Editorial


Repensar La Mojana

“Hoy sabemos que al menos cinco mil de las cuarenta mil hectáreas de arroz que se sembraron al iniciar este 2021, se han perdido; el agua se llevó el trabajo (...)”

EL UNIVERSAL

13 de septiembre de 2021 12:00 AM

Desde las ciudades el campo se ve o se siente como algo lejano, que se dejó atrás, como si no se sospechara que de allá proviene casi todo lo que consumimos para sustentar la existencia. La seguridad alimentaria se fragua allí; por eso, cada metro que se pierde es una derrota aun cuando a la mente del citadino le cueste trabajo encontrar sentido a la siembra en tierras donde se repiten cíclicamente inundaciones inclementes.

La Mojana, esa feraz extensión de la Depresión Momposina circundada por los ríos Magdalena, Cauca y San Jorge, con sus distintos afluentes, está, nuevamente, con el agua al cuello, y a pesar de que la tragedia se vive hace varias semanas, sólo en estos días alcanzamos a entender la magnitud de sus alcances.

Por ejemplo, hoy sabemos que al menos cinco mil de las cuarenta mil hectáreas de arroz que se sembraron al iniciar este 2021, se han perdido; el agua que no sabemos controlar se llevó el trabajo esforzado de decenas de campesinos que no alcanzaron a recolectar la cosecha, lo que supone unas 20 mil toneladas de las que ya no dispondremos para proveer de ese alimento básico a los hogares costeños.

A esto se suma el desconcierto por la anticipación de las consabidas inundaciones. Para este año todos los pronósticos indicaban que las lluvias torrenciales, que suelen romper los diques, comenzarían en la segunda quincena de septiembre, tiempo suficiente para recoger las cosechas. Pero la naturaleza decidió anticiparse un mes, sin contemplaciones, igual a como solemos comportarnos con ella en las urbes.

Desde esas comunidades y los gremios de la producción agropecuaria y ganadera se pide a gritos al Gobierno que declare para esta subregión, la situación de desastre nacional, tal como lo autoriza la Ley 1523 de 2012. No debería dilatarse la aprobación de este ruego.
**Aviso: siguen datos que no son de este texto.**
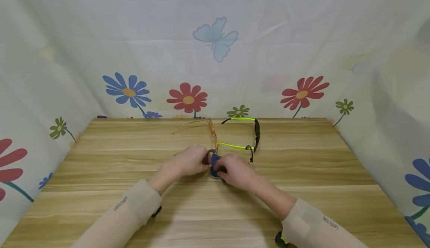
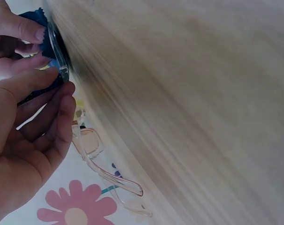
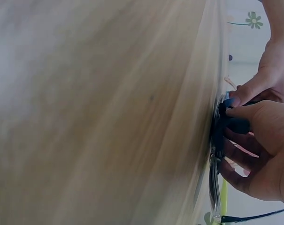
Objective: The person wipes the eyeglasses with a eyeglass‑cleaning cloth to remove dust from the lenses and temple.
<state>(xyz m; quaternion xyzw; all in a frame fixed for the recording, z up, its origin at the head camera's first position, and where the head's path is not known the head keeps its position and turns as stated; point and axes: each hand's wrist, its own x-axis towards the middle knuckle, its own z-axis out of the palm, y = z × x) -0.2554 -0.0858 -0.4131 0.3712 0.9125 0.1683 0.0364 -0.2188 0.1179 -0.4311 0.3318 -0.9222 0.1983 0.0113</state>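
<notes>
Both hands meet over a pair of glasses (image 3: 215, 187) with clear rims and dark temples, held low over the wooden table. My left hand (image 1: 193, 160) pinches the frame at one side, thumb and fingertips at the rim in the left wrist view. A dark blue cloth with a zigzag edge (image 2: 47, 40) is pinched in my right hand (image 1: 236, 170) and lies against a lens. In the right wrist view, the right fingers wrap the cloth around the rim, and one dark temple (image 3: 254, 217) sticks out past them. Much of the lenses is hidden by cloth and fingers.
Just beyond the hands, glasses with a clear amber frame (image 1: 213, 130) lie on the wooden table (image 1: 117, 180). Right of them are dark sunglasses with neon yellow temples (image 1: 257, 130). A white curtain with printed flowers (image 1: 161, 53) hangs behind the table and along its sides.
</notes>
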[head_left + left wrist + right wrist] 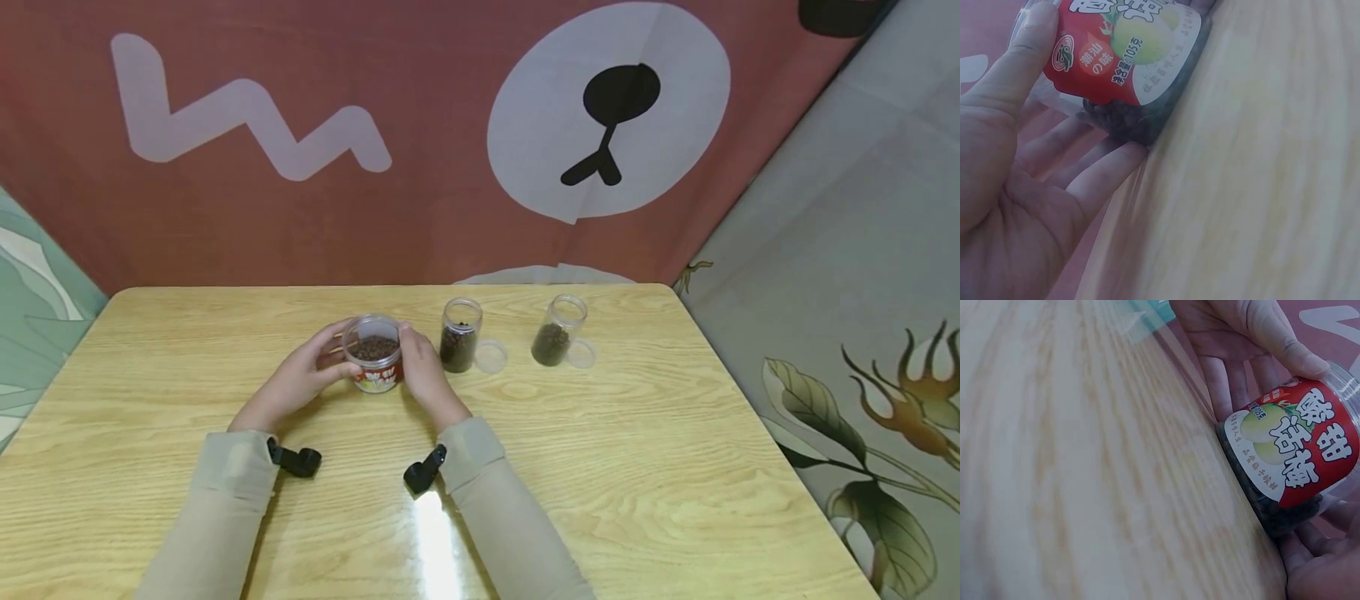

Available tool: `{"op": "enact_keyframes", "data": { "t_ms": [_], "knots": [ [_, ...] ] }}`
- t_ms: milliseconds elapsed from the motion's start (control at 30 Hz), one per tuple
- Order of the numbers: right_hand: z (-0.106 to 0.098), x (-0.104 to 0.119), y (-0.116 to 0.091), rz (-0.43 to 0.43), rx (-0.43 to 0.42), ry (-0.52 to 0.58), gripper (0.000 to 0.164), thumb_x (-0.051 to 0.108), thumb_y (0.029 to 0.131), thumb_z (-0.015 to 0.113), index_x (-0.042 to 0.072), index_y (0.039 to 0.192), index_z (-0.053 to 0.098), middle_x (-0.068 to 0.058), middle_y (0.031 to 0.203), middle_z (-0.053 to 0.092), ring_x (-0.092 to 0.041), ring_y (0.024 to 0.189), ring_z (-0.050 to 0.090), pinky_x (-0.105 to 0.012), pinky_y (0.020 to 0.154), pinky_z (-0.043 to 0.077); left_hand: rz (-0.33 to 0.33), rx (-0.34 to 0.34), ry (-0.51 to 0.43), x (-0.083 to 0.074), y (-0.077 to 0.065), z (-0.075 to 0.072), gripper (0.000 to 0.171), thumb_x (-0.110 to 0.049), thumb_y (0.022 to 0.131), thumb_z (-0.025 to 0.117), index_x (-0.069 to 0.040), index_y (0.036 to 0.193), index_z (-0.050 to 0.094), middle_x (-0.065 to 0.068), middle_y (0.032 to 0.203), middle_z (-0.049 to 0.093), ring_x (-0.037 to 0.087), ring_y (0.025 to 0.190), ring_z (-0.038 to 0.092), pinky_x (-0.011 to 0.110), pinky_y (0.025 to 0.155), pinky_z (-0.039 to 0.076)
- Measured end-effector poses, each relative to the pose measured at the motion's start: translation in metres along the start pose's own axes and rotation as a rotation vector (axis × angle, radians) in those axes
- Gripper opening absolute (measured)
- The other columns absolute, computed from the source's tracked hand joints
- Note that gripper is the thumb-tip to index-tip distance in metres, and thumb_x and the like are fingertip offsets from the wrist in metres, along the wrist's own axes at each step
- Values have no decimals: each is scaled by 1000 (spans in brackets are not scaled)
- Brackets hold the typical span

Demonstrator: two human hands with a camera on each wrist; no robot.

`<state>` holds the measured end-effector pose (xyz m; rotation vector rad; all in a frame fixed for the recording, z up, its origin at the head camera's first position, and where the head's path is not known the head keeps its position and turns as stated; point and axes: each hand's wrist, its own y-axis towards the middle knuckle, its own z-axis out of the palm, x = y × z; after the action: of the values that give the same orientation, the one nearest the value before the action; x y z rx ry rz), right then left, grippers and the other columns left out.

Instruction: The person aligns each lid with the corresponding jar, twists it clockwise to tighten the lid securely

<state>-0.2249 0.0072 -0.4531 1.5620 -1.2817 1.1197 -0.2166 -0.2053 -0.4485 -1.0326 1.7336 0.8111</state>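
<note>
Across the near part of the wood-grain table reach two pale sleeves, and beyond them the left hand and right hand hold a round plastic jar left of centre. Both grips are parted to the jar's width: the left thumb lies on its near side with fingers loosely behind, the right hand takes the right side, its fingers partly hidden. Light, even pressure from both sides would serve best, keeping it upright, since its top looks uncovered. Clear-walled, it wears a red-and-white label with Chinese lettering and pale green fruit; small dark brown pieces lie inside. Farther right stand a slim clear jar and its twin, part-filled, each beside a translucent lid.
</note>
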Motion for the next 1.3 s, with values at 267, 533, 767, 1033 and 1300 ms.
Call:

Pero también es necesario que el Gobierno, en armonía con la academia, gremios y las comunidades afectadas, concierten las decisiones apropiadas no sólo para atender la emergencia y solventar la existencia de sus habitantes, también para que se le indique a la nación si será inevitable que La Mojana se inunde hágase lo que se haga por cuenta del cambio climático, pues esto debería determinar qué porciones de territorio se tendrían que declarar como inviables para la explotación campesina, de tal manera que se puedan reorientar los recursos estatales y privados para una relocalización de sus poblaciones en predios con vocación agrícola y pecuaria, que no representen riesgos mayores para estos, y dejar las tierras que no puedan ser libradas de las inundaciones cíclicas para otros destinos de explotación o de reserva, o lo que fuere posible y sustentable medioambientalmente, de tal manera que podamos prevenir o evitar el sufrimiento que se repite y repite como si no hubiera oportunidad de extraer en esa subregión las lecciones aprendidas.